O buon fiume dove ho imparato a nuotare, o acqua tiepida in cui i pesciolini bianchi si cuocevano, io t'amo ancora come una maestra d'infanzia. Tu ci hai rapito un camerata, una sera, in una di quelle buche, nelle quali scherzavamo, ed è forse questa macchia di sangue sulla tua veste verde, quella che ha lasciato in me un brivido di desiderio per il tuo sottile filo d'acqua. Vi sono singhiozzi nel tuo cicaleccio innocente.
IV.
Non conosco che una caccia, una caccia di cui i Parigini ignorano le gioie tranquille. Qui nei campi vi sono lepri e pernici; non si spreca la polvere coi passeri, si sdegnano le allodole, riservando i colpi di fuoco ai soli pezzi grossi. In provincia, lepri e pernici sono rari; i cacciatori s'attardano dietro alle capinere, a tutti gli uccelletti dei cespugli. Quando hanno ucciso una dozzina di beccafichi, ritornano a casa superbi.
Ho corso spesso le terre coltivate, durante intere giornate, per riportarne tre o quattro bestiole. M'immergevo fino alla caviglia nel suolo soffice come sabbia fina. La sera, quando non potevo più reggermi in piedi, me ne ritornavo a casa contentissimo.

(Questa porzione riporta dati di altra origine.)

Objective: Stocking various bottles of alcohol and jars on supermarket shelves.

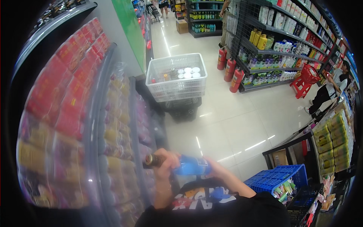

Se, per miracolo, una lepre mi passava fra le gambe, la guardavo correre con un sacro stupore; ero così poco abituato ad incontrare bestie sì grosse! Ma ricordo che una mattina una pernice prese il volo dinanzi a me e restai sì stupito da quel grande strepito d'ali, che scaricai a caso il fucile e il colpo cadde sur un palo telegrafico.
D'altra parte, confesso d'essere stato sempre un tiratore detestabile. In vita mia, ho ucciso un buon numero di passeri, ma non ho potuto mai colpire una rondinella.
*
È senza dubbio per questo che io preferisco la caccia più tranquilla ch'esista. Immaginate una specie di costruzione rotonda, sprofondata nel terreno, e che si eleva appena un metro sopra il suolo. Questo capannotto, fatto di pietre asciutte, è ricoperto di tegoli, quasi del tutto nascosti sotto rami d'edera. Pare un avanzo di torre rasa presso le fondamenta e perduta fra l'erba.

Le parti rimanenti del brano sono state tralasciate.